• WORK ITEM: Each line from the material with the word "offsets" in it must be copied.

• DATASET ENTRIES:

╔══

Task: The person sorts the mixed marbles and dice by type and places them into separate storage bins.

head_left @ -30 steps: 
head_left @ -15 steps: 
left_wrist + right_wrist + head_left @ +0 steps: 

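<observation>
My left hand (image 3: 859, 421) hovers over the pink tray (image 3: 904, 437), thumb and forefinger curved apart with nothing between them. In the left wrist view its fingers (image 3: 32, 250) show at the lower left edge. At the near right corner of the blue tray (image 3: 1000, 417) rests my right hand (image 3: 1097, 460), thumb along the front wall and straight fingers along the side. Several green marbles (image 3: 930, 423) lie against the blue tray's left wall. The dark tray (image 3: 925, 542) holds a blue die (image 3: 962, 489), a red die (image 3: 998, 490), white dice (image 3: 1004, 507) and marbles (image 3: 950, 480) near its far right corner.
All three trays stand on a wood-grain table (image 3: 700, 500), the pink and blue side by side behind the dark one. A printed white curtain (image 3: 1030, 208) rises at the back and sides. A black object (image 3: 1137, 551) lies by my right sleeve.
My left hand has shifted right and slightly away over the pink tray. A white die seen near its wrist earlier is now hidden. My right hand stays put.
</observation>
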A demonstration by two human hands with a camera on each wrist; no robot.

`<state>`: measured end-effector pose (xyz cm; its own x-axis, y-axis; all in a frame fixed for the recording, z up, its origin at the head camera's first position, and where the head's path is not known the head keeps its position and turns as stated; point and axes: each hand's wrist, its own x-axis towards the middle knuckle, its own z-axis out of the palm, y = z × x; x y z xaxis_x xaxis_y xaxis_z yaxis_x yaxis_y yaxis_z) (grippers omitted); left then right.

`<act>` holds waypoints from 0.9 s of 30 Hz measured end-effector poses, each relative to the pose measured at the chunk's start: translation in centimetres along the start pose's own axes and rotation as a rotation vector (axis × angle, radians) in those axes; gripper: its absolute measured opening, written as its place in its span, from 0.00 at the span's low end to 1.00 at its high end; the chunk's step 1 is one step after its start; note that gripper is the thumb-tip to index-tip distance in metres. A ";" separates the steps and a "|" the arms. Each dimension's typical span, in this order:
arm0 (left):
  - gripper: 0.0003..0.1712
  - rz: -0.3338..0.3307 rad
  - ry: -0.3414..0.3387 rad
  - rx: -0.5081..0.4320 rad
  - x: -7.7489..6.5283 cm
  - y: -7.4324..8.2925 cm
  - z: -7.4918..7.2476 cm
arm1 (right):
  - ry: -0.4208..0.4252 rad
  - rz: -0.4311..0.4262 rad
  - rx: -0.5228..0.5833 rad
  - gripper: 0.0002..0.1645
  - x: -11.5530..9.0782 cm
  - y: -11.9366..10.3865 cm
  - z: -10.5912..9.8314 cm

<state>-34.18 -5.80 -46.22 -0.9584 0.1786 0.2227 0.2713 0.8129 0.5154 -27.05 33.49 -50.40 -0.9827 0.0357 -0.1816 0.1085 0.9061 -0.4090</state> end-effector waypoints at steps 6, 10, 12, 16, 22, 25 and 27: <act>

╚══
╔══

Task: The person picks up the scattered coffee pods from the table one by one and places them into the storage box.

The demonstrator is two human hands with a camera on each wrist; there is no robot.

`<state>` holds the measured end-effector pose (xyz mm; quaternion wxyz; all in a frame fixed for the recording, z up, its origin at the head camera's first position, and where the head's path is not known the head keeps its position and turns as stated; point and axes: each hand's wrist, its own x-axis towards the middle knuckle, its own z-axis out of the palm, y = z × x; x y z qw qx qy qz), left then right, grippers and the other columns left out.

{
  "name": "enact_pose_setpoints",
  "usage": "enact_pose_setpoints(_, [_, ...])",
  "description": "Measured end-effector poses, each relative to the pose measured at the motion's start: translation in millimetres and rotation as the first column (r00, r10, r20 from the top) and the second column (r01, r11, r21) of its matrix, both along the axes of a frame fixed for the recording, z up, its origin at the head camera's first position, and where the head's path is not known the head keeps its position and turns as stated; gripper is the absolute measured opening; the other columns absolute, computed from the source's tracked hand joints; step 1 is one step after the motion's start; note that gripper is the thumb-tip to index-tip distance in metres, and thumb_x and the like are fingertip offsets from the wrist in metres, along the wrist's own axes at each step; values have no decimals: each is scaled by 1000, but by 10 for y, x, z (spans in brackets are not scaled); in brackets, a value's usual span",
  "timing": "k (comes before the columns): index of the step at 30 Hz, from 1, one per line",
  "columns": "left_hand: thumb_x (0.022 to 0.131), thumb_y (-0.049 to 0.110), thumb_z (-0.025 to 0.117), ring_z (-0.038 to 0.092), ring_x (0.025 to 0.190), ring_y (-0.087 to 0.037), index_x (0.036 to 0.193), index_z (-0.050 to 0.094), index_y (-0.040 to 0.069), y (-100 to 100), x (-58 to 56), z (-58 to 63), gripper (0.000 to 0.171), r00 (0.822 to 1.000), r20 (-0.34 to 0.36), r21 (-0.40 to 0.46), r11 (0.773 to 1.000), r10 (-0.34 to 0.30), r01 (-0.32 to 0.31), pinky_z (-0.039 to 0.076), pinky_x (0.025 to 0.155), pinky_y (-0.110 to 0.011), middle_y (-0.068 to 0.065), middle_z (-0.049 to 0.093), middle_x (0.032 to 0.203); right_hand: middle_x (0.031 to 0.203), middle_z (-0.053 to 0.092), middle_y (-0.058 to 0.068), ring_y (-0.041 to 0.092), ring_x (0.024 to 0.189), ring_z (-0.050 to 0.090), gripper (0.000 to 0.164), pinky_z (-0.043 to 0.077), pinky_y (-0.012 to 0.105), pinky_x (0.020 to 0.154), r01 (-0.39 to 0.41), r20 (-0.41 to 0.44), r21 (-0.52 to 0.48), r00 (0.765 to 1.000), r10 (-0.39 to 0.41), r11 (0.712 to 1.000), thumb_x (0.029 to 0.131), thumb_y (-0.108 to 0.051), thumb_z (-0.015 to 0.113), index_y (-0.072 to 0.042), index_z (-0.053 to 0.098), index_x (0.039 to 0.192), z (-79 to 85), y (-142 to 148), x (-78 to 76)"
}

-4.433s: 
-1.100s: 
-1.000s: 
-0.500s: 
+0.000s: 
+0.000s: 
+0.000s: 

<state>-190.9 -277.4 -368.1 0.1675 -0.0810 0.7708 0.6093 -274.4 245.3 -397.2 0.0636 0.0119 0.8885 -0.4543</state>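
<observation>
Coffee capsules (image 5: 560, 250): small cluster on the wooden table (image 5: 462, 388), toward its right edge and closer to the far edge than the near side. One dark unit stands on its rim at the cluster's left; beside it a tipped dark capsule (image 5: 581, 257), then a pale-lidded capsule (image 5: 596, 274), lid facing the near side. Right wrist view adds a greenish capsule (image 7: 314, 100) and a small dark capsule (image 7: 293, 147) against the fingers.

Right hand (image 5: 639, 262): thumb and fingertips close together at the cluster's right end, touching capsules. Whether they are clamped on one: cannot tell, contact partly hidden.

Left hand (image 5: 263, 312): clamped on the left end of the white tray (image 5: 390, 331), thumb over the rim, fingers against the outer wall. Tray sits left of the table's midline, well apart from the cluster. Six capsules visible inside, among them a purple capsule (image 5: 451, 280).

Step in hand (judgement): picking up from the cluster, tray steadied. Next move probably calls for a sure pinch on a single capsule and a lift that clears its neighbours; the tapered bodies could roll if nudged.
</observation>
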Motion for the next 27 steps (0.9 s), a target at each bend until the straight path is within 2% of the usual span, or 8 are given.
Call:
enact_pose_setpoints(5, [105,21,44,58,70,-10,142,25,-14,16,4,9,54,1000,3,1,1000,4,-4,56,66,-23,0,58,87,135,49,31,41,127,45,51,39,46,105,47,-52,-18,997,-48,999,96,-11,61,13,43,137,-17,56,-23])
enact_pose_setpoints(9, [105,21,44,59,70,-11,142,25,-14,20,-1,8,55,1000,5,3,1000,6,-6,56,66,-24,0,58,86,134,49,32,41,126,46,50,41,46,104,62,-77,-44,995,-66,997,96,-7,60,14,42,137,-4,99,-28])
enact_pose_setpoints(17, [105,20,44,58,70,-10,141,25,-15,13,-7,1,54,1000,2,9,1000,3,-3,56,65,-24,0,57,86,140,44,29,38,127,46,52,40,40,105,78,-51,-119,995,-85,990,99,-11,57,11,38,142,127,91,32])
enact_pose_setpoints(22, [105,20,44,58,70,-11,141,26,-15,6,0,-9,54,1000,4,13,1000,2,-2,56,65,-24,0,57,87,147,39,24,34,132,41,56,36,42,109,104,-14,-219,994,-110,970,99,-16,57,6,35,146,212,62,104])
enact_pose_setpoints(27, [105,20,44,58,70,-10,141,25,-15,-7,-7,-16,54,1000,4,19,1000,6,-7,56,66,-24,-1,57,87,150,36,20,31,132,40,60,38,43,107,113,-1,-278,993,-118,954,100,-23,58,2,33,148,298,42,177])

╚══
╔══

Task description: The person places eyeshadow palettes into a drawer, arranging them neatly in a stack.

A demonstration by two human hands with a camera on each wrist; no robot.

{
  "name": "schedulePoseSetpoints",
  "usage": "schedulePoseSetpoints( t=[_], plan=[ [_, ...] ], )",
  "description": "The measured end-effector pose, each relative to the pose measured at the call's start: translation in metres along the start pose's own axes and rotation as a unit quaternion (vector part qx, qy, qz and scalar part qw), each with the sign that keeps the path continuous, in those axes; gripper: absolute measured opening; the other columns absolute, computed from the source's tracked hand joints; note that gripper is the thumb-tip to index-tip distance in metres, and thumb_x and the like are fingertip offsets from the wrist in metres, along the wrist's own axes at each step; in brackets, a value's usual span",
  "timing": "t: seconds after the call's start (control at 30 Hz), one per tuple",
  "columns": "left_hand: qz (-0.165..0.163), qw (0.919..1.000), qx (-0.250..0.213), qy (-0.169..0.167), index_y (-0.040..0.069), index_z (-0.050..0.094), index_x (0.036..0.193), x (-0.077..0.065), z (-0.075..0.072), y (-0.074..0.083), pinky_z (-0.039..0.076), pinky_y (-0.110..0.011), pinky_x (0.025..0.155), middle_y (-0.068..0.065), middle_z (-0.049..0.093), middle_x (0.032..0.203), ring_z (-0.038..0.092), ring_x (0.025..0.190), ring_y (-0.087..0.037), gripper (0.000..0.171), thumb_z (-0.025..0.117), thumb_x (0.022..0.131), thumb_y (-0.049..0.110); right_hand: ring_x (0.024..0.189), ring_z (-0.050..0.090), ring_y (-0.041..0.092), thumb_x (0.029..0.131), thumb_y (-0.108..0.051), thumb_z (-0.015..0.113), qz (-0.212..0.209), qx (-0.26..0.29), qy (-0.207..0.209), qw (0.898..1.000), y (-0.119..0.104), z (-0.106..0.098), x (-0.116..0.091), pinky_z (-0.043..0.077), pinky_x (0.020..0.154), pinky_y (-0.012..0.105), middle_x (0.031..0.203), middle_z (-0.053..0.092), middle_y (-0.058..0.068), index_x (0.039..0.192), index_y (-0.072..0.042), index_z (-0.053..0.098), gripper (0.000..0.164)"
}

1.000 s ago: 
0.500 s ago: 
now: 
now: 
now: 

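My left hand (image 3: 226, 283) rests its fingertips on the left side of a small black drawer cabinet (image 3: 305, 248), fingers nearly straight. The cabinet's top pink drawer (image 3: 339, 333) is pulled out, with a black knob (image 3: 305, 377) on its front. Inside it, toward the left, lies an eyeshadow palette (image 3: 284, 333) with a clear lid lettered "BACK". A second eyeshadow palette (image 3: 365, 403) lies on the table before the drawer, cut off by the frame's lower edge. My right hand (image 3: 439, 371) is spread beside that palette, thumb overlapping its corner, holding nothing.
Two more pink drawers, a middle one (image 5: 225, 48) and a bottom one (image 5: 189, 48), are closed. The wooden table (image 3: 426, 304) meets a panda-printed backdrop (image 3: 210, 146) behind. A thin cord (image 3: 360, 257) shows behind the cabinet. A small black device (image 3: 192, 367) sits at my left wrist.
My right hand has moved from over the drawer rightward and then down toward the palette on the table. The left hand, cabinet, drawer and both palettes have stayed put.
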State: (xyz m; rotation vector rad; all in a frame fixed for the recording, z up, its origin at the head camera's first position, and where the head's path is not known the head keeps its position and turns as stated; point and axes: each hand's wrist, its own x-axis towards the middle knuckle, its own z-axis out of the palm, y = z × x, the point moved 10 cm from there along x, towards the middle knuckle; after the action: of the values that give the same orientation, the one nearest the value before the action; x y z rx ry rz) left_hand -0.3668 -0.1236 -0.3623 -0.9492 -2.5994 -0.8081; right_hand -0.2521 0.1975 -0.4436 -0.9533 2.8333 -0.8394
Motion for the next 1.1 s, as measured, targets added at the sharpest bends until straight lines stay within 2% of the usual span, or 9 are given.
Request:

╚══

• EXERCISE RESULT:
  "description": "Measured end-effector poses, each relative to the pose measured at the motion's start: translation in millimetres and rotation as the first column (r00, r10, r20 from the top) and the second column (r01, r11, r21) of its matrix, both along the axes of a frame fixed for the recording, z up, its origin at the head camera's first position, and where the head's path is not known the head keeps its position and turns as stated; gripper is the absolute measured opening; the other columns absolute, computed from the source's tracked hand joints; step 1 is one step after the motion's start; note that gripper is the thumb-tip to index-tip distance in metres, and thumb_x and the like are fingertip offsets from the wrist in metres, along the wrist's own axes at each step; values have no decimals: each is scaled by 1000, but by 10 for y, x, z (spans in brackets are not scaled); in brackets, a value's usual span",
  "description": "The measured end-effector pose, each relative to the pose measured at the call's start: translation in metres along the start pose's own axes and rotation as a unit quaternion (vector part qx, qy, qz and scalar part qw), each with the sign that keeps the path continuous, in those axes; gripper: absolute measured opening; the other columns absolute, computed from the source's tracked hand joints; note that gripper is the thumb-tip to index-tip distance in metres, and thumb_x and the like are fingertip offsets from the wrist in metres, along the wrist's own axes at each step; in brackets, a value's usual span",

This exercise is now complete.